Но… Но… Ты оказался человеком только одной идеи, одной линии в жизни, одного дела, а одно лишь дело, даже великое, — это для человека мало. Оно угнетает, оно уничтожает человека, превращает его в жертву. Ты принес себя в жертву собору. Точно так же, как твой отец. Вспомни. Отец твой погиб. Собор раздавил его. Ты сам говорил: „Невозможно представить себе ни одного собора без пролитой крови“. Казалось бы, я как художница должна любить все, что связано с музейностью.
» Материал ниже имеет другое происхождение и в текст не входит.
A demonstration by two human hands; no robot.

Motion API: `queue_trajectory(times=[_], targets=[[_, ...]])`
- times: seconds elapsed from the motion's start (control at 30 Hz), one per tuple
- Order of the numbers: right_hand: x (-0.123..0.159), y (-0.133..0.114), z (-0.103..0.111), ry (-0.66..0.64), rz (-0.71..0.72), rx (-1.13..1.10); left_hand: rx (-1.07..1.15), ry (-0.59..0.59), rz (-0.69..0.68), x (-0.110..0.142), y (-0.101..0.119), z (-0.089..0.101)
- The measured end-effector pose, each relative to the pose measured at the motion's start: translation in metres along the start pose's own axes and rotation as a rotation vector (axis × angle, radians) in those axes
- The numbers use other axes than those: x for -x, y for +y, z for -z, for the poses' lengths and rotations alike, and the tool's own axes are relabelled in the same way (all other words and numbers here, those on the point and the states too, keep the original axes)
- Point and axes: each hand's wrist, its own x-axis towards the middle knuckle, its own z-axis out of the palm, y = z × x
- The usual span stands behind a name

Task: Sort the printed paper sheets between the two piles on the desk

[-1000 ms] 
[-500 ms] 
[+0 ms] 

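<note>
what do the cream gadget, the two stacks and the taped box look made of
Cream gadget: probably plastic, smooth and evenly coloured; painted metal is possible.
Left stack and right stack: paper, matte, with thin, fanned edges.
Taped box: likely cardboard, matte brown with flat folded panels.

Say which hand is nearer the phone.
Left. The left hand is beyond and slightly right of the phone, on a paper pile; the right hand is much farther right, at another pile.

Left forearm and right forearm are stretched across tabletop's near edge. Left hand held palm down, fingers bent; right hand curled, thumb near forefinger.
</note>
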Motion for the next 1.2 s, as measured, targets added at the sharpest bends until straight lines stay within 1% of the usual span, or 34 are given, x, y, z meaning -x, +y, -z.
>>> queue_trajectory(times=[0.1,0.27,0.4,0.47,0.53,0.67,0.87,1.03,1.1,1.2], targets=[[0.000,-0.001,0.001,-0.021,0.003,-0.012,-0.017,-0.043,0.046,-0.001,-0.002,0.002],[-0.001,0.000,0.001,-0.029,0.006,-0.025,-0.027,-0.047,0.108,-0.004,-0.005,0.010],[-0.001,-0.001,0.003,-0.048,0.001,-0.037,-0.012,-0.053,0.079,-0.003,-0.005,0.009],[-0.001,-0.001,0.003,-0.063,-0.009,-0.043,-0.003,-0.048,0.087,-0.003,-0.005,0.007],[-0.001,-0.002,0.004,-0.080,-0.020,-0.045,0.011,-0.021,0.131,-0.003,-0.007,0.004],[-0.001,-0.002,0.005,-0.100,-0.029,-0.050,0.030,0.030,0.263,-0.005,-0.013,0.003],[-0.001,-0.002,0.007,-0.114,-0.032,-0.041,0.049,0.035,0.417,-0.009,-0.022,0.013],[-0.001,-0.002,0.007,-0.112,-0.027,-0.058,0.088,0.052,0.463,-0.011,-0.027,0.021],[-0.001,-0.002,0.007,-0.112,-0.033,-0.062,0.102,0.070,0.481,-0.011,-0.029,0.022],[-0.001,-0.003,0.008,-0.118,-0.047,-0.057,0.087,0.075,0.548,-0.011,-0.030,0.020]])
В музее, как и в жизни, всегда вдоволь свободных мест. Но в музеи можно ходить. Жить в них невозможно. Ты рассказывал мне, как твой отец мог просидеть месяц или даже больше, разглядывая на старинной иконе патину столетий и заглядывая в десятый или в одиннадцатый век, любуясь его красками, его навеки утраченным светом, его дивами. Ты тоже способен на это. Это прекрасно. Но хуже, что ты способен только на это. Тебе достаточно одного собора на всю жизнь, за пределами собора для тебя не существует ничего. Я поняла это, когда ты сказал мне там, над Днепром, среди невиданной еще мною языческой зелени Киева, что покидаешь меня, что тебе нужно ехать. Оставлял меня, только еще найдя. Этого я не могла понять и никогда не пойму. Даже теперь, когда прочла в газетах, что ты борешься за какие-то государственные дела, за наш престиж, отвоевываешь у фашистских бандитов, ограбивших всю Европу, одну из драгоценных реликвий нашего народа. Конечно же ты прав, и все это подтвердят. Все, кроме меня. Ибо между мною и тобой замешан еще один элемент, невидимый, интимный элемент, не подлежащий разглашению и описанию в газетах, — человеческий. Я не могу забыть, как ты, оттолкнув меня своим твердым плечом, пошел в свой собор.